== About this task ==
Return every line from the records below with the string "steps".

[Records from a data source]
-------------------------

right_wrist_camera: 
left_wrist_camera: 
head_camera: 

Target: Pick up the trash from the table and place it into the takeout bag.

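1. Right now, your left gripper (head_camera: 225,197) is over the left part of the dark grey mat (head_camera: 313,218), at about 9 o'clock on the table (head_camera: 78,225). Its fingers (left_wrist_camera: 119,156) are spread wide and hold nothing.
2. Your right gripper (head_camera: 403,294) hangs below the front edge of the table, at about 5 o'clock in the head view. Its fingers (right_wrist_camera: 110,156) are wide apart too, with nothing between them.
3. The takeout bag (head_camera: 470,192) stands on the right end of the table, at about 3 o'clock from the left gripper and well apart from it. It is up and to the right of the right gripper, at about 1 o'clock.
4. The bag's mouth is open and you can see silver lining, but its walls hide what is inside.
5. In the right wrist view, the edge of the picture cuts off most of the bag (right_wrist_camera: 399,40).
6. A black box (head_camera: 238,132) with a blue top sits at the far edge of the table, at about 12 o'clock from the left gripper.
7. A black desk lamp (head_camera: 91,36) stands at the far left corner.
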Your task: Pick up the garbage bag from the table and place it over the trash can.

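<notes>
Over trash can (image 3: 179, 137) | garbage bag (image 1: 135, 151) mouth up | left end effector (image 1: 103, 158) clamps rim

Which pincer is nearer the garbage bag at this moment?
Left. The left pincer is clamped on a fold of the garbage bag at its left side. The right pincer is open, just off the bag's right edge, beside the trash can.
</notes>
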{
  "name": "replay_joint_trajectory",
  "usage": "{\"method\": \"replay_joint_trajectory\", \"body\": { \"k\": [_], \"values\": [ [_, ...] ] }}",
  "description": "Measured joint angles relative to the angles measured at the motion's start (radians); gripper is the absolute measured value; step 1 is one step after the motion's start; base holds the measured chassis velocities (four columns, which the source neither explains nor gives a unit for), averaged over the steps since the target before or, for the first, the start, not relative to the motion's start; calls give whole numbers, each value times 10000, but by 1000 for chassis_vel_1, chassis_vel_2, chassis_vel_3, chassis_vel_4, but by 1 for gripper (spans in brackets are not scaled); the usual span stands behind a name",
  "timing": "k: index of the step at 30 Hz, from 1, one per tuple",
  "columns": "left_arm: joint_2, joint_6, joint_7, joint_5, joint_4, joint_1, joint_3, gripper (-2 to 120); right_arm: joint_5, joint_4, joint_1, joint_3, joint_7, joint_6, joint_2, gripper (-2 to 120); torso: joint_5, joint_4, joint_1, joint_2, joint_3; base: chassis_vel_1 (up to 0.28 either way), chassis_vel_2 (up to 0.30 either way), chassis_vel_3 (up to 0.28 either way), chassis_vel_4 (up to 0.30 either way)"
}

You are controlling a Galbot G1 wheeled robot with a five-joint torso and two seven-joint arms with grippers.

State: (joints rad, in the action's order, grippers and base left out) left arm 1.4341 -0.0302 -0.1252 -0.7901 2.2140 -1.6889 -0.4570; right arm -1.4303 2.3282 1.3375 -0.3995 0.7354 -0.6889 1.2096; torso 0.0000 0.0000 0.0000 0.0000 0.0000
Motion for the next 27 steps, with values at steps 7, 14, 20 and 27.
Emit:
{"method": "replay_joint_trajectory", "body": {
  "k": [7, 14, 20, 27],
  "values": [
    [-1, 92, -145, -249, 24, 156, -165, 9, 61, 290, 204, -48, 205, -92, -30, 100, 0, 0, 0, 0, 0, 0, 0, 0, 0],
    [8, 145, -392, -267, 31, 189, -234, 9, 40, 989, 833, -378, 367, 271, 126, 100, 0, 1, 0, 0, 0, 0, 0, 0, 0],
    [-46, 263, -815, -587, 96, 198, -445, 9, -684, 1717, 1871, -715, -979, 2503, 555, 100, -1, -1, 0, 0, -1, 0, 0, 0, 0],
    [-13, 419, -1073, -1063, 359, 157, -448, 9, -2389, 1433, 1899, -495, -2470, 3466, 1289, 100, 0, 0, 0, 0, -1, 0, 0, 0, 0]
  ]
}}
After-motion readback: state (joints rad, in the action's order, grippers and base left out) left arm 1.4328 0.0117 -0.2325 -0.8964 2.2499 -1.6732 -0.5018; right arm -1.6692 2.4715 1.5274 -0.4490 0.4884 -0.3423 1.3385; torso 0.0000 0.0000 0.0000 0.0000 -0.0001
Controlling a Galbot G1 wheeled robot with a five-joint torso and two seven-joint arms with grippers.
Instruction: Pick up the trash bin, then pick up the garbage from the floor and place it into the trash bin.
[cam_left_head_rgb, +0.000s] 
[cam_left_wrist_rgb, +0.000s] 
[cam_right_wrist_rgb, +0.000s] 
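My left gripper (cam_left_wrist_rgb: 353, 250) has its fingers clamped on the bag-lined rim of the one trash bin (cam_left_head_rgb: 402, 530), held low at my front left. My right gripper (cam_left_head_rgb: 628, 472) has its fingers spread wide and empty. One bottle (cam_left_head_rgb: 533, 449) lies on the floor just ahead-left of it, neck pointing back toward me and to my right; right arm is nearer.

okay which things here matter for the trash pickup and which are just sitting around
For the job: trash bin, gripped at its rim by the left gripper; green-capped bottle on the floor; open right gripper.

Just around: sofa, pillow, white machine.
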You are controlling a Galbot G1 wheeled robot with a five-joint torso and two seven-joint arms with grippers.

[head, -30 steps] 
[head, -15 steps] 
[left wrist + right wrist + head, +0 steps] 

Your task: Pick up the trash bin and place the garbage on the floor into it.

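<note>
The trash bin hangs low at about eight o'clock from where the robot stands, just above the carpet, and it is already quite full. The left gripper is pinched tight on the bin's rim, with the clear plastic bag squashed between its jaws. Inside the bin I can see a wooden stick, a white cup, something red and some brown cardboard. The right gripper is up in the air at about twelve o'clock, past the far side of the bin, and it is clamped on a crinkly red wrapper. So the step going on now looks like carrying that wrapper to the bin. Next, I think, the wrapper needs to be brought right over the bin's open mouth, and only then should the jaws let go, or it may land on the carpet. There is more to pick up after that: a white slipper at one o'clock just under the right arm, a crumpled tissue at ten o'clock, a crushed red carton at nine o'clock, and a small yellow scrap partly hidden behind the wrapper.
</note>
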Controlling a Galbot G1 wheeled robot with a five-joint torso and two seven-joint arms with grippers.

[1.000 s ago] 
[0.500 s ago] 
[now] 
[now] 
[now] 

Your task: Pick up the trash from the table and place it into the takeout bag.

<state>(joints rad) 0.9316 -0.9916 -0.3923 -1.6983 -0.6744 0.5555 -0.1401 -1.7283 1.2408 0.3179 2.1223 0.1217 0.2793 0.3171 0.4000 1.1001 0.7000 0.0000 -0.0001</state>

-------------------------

== Written response ==
  "description": "Measured joint angles relative to the angles measured at the motion's start (radians); gripper is the absolute measured value; step 1 is one step after the motion's start; base holds the measured chassis velocities (four columns, which the source neither explains nor gives a unit for), averaged over the steps since the target before or, for the first, the start, not relative to the motion's start; calls give whole numbers, each value times 10000, but by 1000 for chassis_vel_1, chassis_vel_2, chassis_vel_3, chassis_vel_4, but by 1 for gripper (spans in brackets are not scaled); the usual span stands behind a name",
Motion for the next 27 steps, with values at steps 7, 14, 20 and 27.
[head, -30 steps] 
[head, -15 steps] 
[left wrist + right wrist + head, +0 steps] 

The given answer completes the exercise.